I think it’s fair to say that Hebrew University in Jerusalem (beautiful campus, BTW) is still reaping the benefits, at least.

fetus, I’m having problems understanding your first paragraph, perhaps because the Spanish way of choosing a university is so different from the US way.

In Spain there’s two basic ways of choosing a university, “by major” or “must stay at home.” In the US, since it’s generally seen as “socially unacceptable” to live with your parents while in college, the second option doesn’t have the huge economic weight it has in Spain.

By major: you choose what major you want. Then you find out which places offer it. Then you figure out to which may you be able to get in with your GPA. If the answer is “look up ‘snowball in hell’,” take a look at similar majors; if no snowballs are involved, that’s when you start looking for stuff like “do I have relatives with whom I could stay for the first year” and “best reputations for this particular major.” There’s some majors you can study in only one place in the whole country, making the whole “best school” point moot. I’m Chem Eng: from 1914 to 1992, the only place where you could study Chem Eng was— my school. So our rivalry wasn’t with other schools, it was with them reg’lar Chemists and with Industrial Engineers (we’re natural allies of Physicists, on grounds of having the same two natural enemies).

By stay at home: self-evident. Pray that there’s something you like offered in the uni or unis you have handy. Quality doesn’t matter; if you’re from Zaragoza, you want to study Business Law and your parents say “we can’t send you to college out of town,” then you will by Jove be studying Business Law in Zaragoza and claiming that those guys from Deusto are just a bunch of snobs.
Right now I’m looking at getting a Licenciatura in Translation and Interpretation. I’ve choosen which school to apply to based on where it’s located, first; two of the five unis in that town offer that major; I intend to apply to the uni which doesn’t have a bad rap based on politics.

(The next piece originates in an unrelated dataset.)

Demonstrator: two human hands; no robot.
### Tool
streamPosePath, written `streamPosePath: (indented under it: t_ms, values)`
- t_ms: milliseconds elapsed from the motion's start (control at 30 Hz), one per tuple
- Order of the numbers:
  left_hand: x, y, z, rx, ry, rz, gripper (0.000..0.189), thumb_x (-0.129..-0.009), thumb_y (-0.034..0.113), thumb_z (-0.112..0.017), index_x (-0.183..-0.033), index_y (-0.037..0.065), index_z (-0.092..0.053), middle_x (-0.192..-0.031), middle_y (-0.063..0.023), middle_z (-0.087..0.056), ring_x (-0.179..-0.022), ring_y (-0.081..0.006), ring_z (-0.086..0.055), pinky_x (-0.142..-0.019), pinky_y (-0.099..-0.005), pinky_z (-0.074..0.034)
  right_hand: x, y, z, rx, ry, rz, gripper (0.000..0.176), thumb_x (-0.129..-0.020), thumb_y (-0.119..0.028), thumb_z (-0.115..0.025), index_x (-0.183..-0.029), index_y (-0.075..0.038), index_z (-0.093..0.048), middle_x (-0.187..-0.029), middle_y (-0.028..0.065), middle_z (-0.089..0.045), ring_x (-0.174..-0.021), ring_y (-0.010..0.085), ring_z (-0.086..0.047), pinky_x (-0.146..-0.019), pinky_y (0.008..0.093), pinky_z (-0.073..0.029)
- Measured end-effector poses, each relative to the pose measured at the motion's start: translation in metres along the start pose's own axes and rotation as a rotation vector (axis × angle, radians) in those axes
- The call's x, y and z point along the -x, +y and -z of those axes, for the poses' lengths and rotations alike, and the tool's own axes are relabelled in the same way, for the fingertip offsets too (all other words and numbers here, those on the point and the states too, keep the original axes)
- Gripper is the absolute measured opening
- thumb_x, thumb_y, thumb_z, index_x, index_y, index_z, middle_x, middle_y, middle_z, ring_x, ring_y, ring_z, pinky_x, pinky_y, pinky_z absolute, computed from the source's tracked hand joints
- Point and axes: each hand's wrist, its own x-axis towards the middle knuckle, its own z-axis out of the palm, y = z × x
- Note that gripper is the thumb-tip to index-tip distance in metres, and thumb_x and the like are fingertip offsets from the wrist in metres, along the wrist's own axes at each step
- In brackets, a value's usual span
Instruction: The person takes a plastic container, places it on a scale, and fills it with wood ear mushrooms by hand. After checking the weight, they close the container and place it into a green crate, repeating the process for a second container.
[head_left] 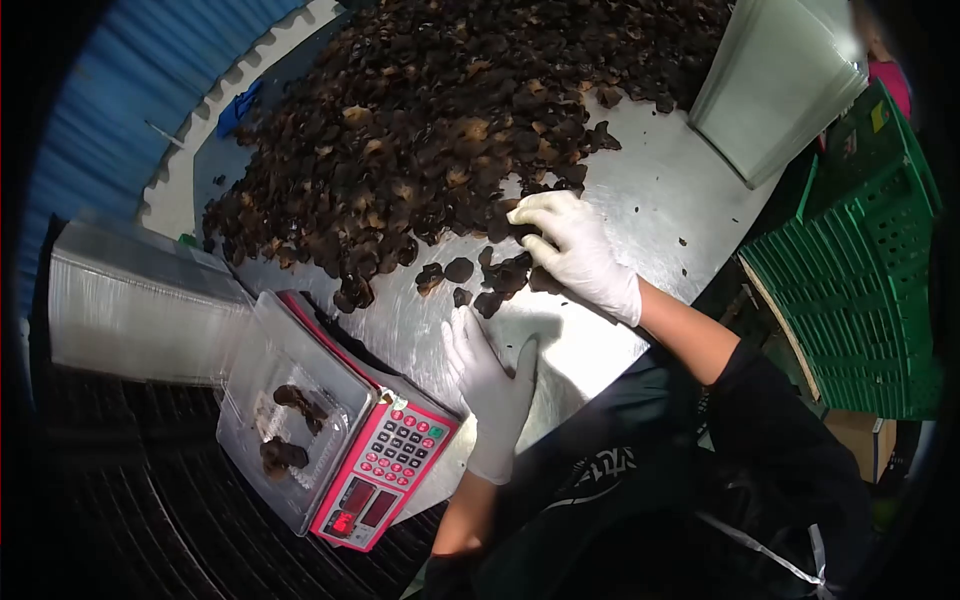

Ok I think the Newsweek rankings are total BS too but I think diversity is really important in choosing a college.

I am a minority and I would feel uneasy about going to a university that is 99% white. I consciously chose a diverse campus because I grew up in affluent, upper class suburbia and I knew there more to life than country clubs and SUV’s. It was in college that I was able to meet lots of people from different cultures and it really opened my eyes. Through college, I made my first Muslim friends, my first Japanese friends, my first foreign-born friends, and I’m sure many others I fail to remember.